Lulu femme nue, T. 2

Étienne DAVODEAU

Futuropolis, 2010



Lulu continue son escapade. Sans un sou pour manger ni dormir, elle rencontre Marthe, à qui elle cherche à piquer son sac. Cette dernière devient vite sa confidente, son amie, qui l'aide à terminer son histoire.

Je l'avoue, j'ai un faible pour Lulu femme nue. C'est d'abord un beau titre, illustrant la vie de cette femme qui n'a rien d'une héroïne, mais est bien plutôt une anonyme parmi tant d'autres. Elle va pourtant avoir l'audace de remettre en question son train-train quotidien, franchement pas joyeux, pour partir quelque temps réfléchir, respirer. Un coup de tête constructif et plein de courage, dans lequel elle n'hésite pas à se mettre à nu, en dévoilant ses questions, son manque de confiance et les multiples points d'interrogation qu'elle colle à son avenir.

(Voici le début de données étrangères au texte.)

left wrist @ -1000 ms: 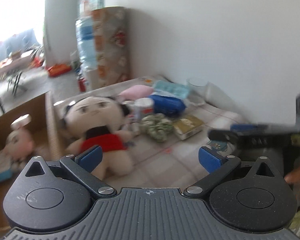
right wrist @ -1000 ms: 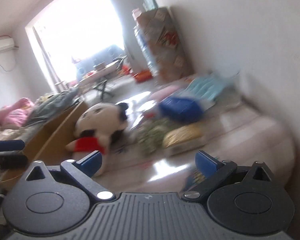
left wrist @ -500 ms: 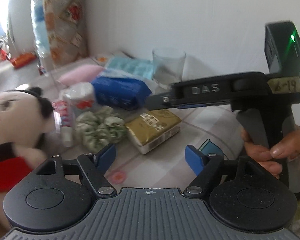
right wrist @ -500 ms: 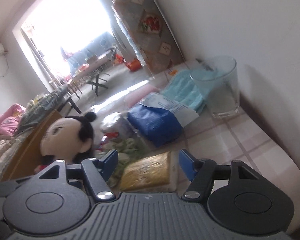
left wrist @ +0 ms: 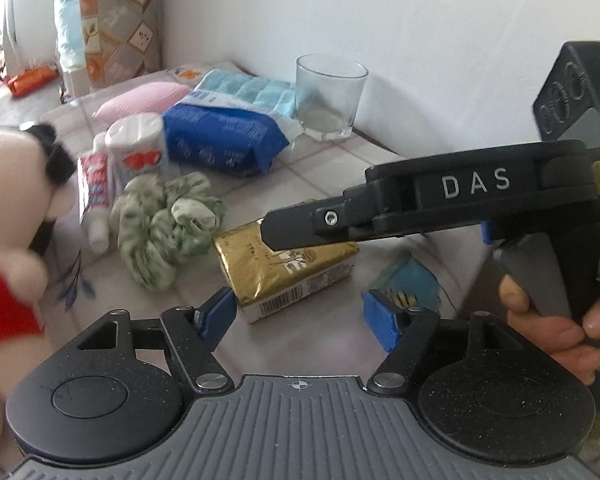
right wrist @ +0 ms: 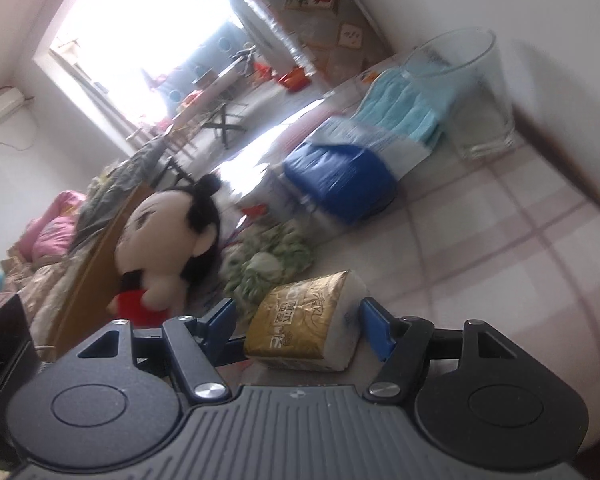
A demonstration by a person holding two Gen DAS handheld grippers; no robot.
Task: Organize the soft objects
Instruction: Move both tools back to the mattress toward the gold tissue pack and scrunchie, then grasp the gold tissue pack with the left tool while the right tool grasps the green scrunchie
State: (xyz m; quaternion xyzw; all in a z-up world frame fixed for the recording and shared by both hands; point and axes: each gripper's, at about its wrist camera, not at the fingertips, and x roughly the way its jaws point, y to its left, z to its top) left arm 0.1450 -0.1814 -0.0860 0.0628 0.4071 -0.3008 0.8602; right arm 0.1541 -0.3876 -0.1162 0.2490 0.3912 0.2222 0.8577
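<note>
My left tool [left wrist: 296, 316] is closing, the gold pack [left wrist: 288, 270] just touching one pad. My right tool [right wrist: 296, 326] clamps that pack, mid-bench, beside the green scrunchie [left wrist: 168, 228].

Tabletop [left wrist: 340, 160]: covered with a pale checked cloth and set against a white wall. Lying directly on it: a gold tissue pack [left wrist: 288, 268] near the front; a green scrunchie [left wrist: 164, 224] just to its left; a toothpaste tube [left wrist: 94, 196] and a white bottle [left wrist: 138, 142] beside the scrunchie; a blue pack [left wrist: 220, 140] behind them; a pink item [left wrist: 140, 96] and a light blue towel [left wrist: 252, 90] at the back; a glass [left wrist: 328, 96] upright near the wall; a plush doll [left wrist: 8, 220] at the left edge.
</note>
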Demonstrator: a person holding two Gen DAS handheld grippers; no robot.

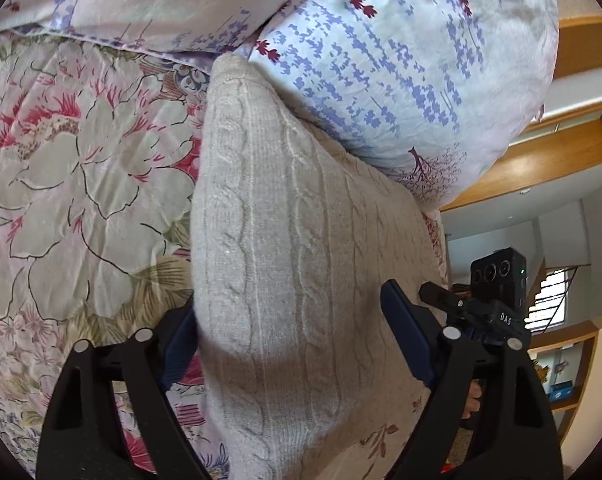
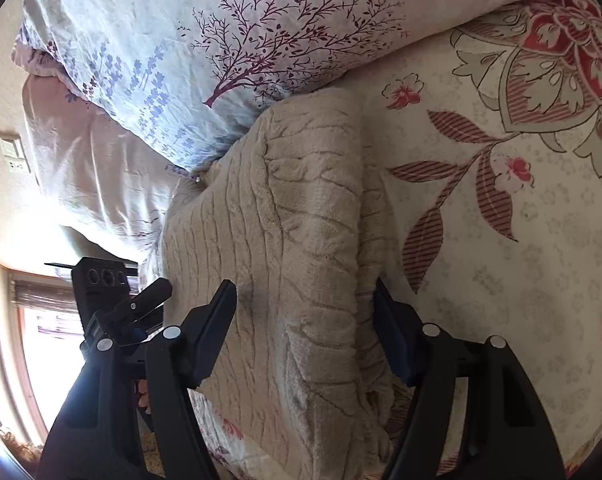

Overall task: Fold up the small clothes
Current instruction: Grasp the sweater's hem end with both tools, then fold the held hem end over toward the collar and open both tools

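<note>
A beige cable-knit sweater (image 1: 285,220) lies folded in a thick strip on the flowered bedsheet (image 1: 81,168), its far end against a pillow. My left gripper (image 1: 289,296) stands open astride the near part of it. One pad rests by the strip's left edge and the other pad hovers over the knit on the right. In the right wrist view the same sweater (image 2: 301,208) shows a raised fold running away from me. My right gripper (image 2: 305,285) is open around that fold, one finger over the flat knit and the other at the right edge.
A lavender-print pillow (image 1: 381,80) (image 2: 221,40) crowds the far end of the sweater. The other gripper's camera block (image 1: 497,276) (image 2: 101,280) sits close beside each gripper. Wooden shelving (image 1: 561,160) and a window (image 1: 549,300) lie beyond the bed's edge. Bare sheet (image 2: 501,260) stretches to the right.
</note>
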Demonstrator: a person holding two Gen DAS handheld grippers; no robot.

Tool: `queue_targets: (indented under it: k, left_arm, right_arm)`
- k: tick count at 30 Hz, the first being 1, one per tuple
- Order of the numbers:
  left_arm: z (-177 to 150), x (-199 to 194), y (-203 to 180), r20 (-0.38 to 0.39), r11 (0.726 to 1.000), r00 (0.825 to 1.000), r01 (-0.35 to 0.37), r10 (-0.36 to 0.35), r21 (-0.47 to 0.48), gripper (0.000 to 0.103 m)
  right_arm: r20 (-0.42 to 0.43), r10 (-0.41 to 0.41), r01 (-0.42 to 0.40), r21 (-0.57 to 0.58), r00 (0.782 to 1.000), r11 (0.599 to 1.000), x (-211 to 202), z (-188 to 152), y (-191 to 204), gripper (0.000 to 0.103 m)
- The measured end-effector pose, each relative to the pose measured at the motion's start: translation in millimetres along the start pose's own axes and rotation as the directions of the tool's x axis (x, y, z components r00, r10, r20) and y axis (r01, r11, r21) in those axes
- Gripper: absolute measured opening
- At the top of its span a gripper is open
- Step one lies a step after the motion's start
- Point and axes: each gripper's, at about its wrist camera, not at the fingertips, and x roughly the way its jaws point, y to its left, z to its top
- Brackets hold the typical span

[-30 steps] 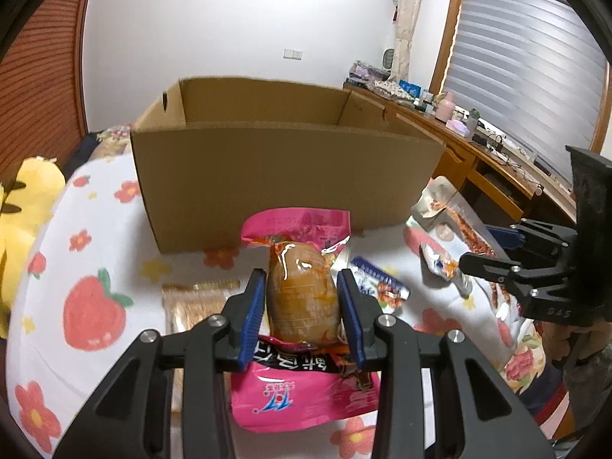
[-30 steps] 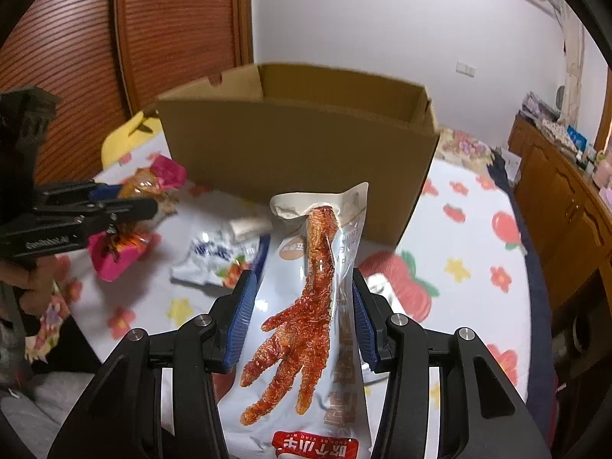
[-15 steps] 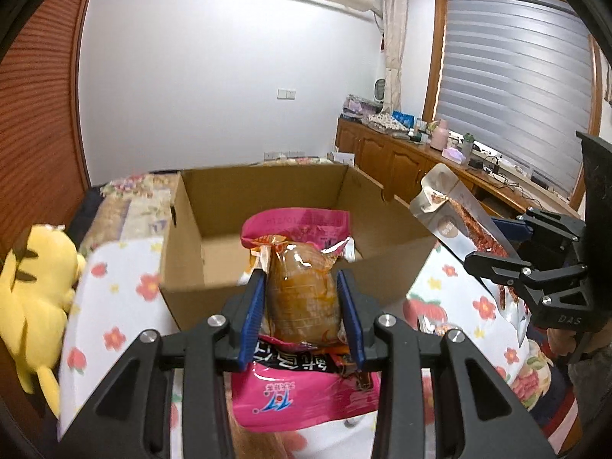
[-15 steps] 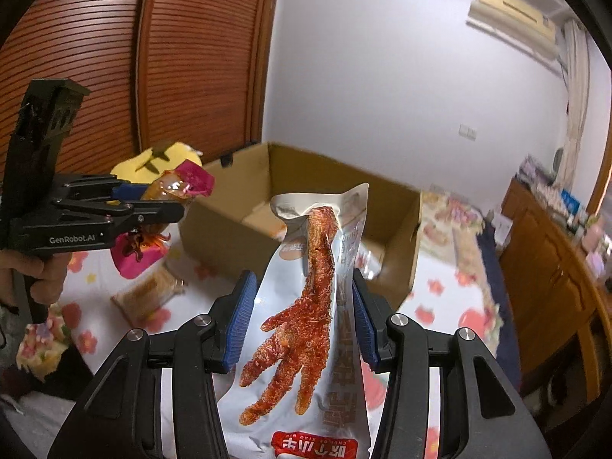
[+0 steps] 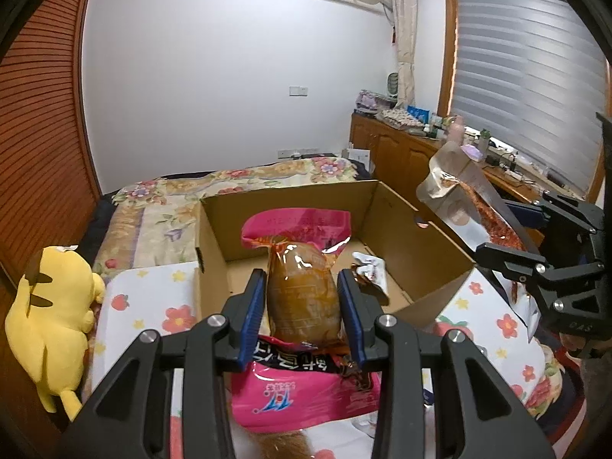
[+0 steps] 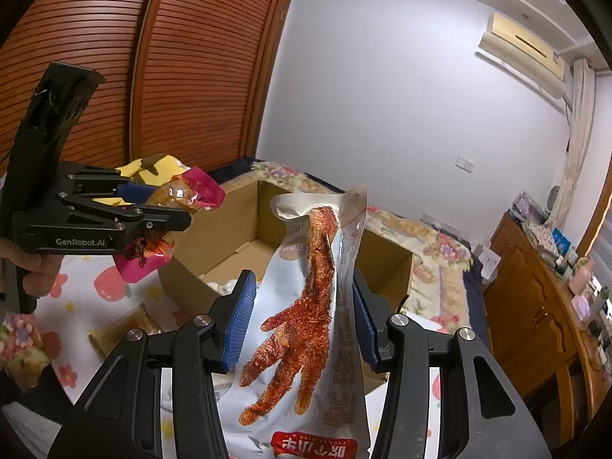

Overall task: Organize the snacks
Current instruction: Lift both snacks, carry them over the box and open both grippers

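My left gripper [image 5: 302, 287] is shut on a pink snack pack [image 5: 302, 290] with a brown piece inside, held above the near wall of an open cardboard box [image 5: 405, 237]. My right gripper [image 6: 302, 298] is shut on a white chicken-foot snack pack [image 6: 310, 317], held high at the box's right side; the box also shows in the right wrist view [image 6: 244, 229]. The right gripper with its pack shows in the left wrist view [image 5: 535, 264]. The left gripper with the pink pack shows in the right wrist view [image 6: 153, 210]. A wrapped snack [image 5: 371, 267] lies inside the box.
The box stands on a flower-print cloth [image 5: 153, 298]. A yellow plush toy [image 5: 49, 321] lies left of it. A tan snack pack [image 6: 126, 325] lies on the cloth. A wooden cabinet [image 6: 535, 306] lines the right wall, a slatted wooden door [image 6: 114, 76] the left.
Both grippers rose with their packs and moved toward the box; the box's inside now shows from above. Grips unchanged.
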Motion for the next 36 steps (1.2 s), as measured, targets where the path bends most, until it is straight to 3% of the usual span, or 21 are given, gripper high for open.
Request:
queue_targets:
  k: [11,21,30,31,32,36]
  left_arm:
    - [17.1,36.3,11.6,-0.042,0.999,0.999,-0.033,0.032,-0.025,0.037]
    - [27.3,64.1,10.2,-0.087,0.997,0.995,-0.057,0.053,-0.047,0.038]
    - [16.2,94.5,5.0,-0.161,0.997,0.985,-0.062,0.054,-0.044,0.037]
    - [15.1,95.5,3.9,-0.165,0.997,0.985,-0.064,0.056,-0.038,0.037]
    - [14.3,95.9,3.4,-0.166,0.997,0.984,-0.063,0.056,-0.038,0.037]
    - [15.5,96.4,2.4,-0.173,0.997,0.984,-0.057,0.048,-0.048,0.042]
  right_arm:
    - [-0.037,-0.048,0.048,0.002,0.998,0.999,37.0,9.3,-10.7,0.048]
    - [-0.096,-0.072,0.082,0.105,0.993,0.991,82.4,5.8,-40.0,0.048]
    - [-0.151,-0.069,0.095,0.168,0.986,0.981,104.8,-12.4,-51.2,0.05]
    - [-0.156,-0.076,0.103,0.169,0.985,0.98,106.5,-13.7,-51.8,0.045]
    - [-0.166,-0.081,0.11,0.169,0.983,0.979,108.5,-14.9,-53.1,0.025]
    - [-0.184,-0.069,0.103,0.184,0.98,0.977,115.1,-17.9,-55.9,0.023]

On retrouve dans ce deuxième tome Lulu sur le bord de la route, qui fait du stop à la manière de quelqu'un qui n'en a jamais fait, gênée de demander ainsi de l'aide. Le récit est amené par sa fille qui raconte l'escapade maternelle lors d'un dîner.

Dans ce deuxième tome, c'est toujours l'humain qui prime. Un ton à la Ferré : "Les gens, il conviendrait de ne les connaître que disponibles à certaines heures pâles de la nuit, près d'une machine à sous, avec des problèmes d'hommes simplement, des problèmes de mélancolie en regardant loin derrière la glace du comptoir. Alors, on boit un verre et l'on se dit qu'il est bien tard." C'est ce qui m'accroche dans Lulu femme nue : la simplicité, l'humanité, des tons dans lesquels Etienne Davodeau assure.